> _TASK INSTRUCTIONS_: Wherever a picture sits, omit it. Output the rest of the listing exactly.

** Opening INFORMATION SUPPLIED block **

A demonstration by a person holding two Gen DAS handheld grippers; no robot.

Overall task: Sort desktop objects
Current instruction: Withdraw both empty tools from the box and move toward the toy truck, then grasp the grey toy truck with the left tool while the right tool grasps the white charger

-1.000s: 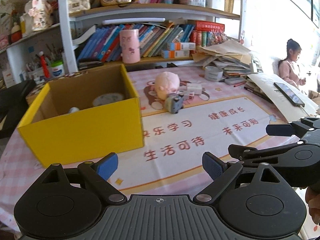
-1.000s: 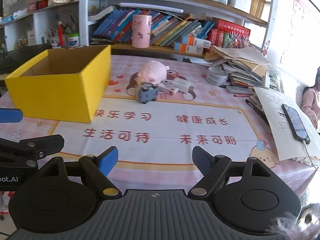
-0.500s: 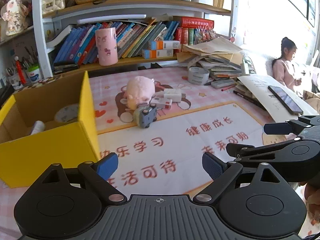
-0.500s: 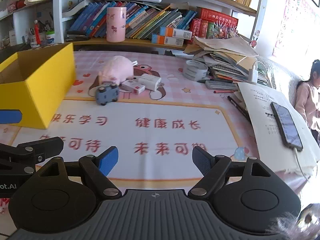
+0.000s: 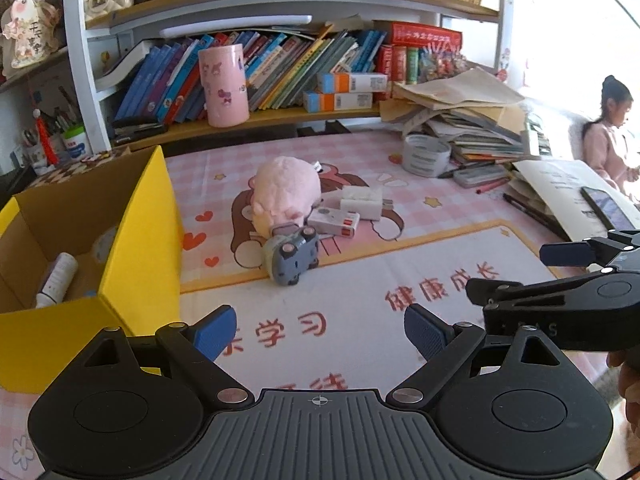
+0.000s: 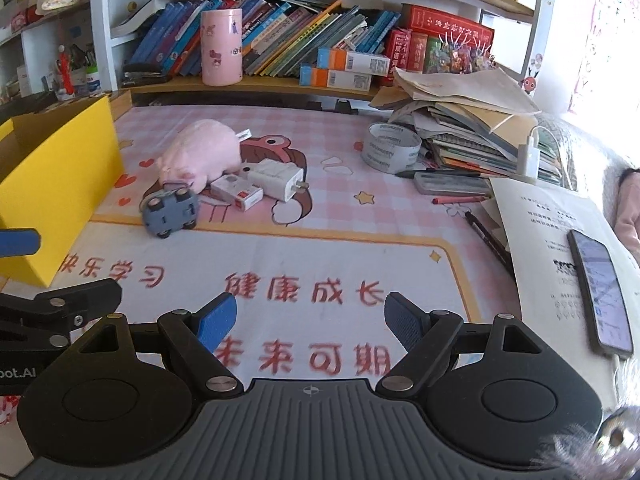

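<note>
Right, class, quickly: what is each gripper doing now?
Left gripper: open, holding nothing.
Right gripper: open, holding nothing.

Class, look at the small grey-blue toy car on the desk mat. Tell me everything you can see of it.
The toy car is small, grey-blue and looks like plastic, with light grey wheels. It lies tipped over on the mat, its underside and wheels turned toward the cameras rather than standing on them. It rests against the front of the pink plush toy, close beside a small white box with a red end, and to the right of the yellow box. No jaws are near it.
</note>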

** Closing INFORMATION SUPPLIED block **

> _SOLUTION TO THIS EXERCISE_:
A demonstration by a person holding two Gen DAS handheld grippers; no robot.

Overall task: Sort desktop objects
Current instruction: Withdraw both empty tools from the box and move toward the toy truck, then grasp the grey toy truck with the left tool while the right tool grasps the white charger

-1.000s: 
-1.000s: 
-0.500s: 
-0.500s: 
+0.000s: 
+0.000s: 

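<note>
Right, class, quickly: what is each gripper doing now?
Left gripper: open, holding nothing.
Right gripper: open, holding nothing.

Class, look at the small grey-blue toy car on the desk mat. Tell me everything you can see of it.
The toy car is small, grey-blue and looks like plastic, with light grey wheels. It lies tipped over on the mat, its underside and wheels turned toward the cameras rather than standing on them. It rests against the front of the pink plush toy, close beside a small white box with a red end, and to the right of the yellow box. No jaws are near it.
</note>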

That completes the output.